Instructions to follow
Anywhere the string "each" shows up in the listing below, copy the line it is in.

Source material

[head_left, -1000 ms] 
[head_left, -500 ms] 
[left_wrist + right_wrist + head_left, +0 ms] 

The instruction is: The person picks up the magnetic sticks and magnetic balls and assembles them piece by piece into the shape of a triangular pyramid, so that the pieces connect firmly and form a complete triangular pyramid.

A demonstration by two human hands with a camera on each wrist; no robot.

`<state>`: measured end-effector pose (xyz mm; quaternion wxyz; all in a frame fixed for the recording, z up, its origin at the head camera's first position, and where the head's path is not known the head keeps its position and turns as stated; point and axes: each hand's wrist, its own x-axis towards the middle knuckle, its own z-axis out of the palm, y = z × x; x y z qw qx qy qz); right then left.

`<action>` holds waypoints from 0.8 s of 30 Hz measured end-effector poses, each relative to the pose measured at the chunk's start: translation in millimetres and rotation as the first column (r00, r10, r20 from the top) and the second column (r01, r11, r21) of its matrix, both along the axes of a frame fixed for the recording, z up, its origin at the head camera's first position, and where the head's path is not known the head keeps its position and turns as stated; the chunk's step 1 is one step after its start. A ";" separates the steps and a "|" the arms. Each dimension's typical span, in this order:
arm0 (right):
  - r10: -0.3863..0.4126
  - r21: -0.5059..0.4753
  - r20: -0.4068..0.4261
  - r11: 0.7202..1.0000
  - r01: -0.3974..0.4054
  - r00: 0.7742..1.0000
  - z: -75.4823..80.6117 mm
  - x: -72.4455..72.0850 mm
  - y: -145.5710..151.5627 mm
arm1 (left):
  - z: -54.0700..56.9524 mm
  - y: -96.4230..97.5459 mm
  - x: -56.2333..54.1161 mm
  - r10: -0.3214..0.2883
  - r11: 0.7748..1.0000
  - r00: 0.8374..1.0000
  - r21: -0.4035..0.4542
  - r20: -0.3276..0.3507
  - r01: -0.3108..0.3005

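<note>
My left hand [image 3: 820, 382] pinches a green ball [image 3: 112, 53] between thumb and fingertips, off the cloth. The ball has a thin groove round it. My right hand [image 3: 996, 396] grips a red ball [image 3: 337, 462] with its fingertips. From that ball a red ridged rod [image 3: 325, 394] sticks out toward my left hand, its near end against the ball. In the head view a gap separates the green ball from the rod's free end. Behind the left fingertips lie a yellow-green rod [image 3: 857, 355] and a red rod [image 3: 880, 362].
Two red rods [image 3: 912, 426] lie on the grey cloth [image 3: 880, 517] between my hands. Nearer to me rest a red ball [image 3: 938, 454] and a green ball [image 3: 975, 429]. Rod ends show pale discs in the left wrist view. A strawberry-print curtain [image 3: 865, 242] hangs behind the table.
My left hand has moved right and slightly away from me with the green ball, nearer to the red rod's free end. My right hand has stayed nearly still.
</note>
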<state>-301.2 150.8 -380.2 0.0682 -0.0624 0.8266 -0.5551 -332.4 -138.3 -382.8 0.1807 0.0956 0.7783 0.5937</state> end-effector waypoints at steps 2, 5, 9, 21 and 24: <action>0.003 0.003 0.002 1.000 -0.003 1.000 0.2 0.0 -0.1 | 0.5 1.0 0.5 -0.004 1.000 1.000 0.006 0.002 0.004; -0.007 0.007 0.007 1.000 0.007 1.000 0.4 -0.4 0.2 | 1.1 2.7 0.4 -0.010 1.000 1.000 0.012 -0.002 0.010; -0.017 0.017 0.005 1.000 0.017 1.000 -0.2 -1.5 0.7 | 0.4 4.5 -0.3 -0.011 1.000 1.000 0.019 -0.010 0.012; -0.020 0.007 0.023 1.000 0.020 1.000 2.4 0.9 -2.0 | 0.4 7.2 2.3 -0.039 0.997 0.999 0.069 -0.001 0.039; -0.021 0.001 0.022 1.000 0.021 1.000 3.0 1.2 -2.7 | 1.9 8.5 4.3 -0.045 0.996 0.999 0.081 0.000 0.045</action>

Written reply
A demonstration by two human hands with a camera on each wrist; no robot.
`<state>`: measured end-effector pose (xyz mm; quaternion wxyz; all in a frame fixed for the recording, z up, its origin at the head camera's first position, and where the head's path is not known the head keeps its position and turns as stated; point and axes: each hand's wrist, its own x-axis towards the middle knuckle, its own z-axis out of the palm, y = z × x; x y z qw qx qy qz); right then left.
`<action>` holds waypoints from 0.8 s of 30 Hz measured end-effector poses, each relative to the pose measured at the chunk's start: translation in millimetres and rotation as the first column (r00, r10, r20 from the top) and the second column (r01, r11, r21) of its matrix, both along the axes of a frame fixed for the recording, z up, its origin at the head camera's first position, and where the head's path is not known the head keeps its position and turns as stated; the chunk's step 1 is one step after its start. A ";" separates the steps and a "|" the arms. Each dimension's typical span, in this order:

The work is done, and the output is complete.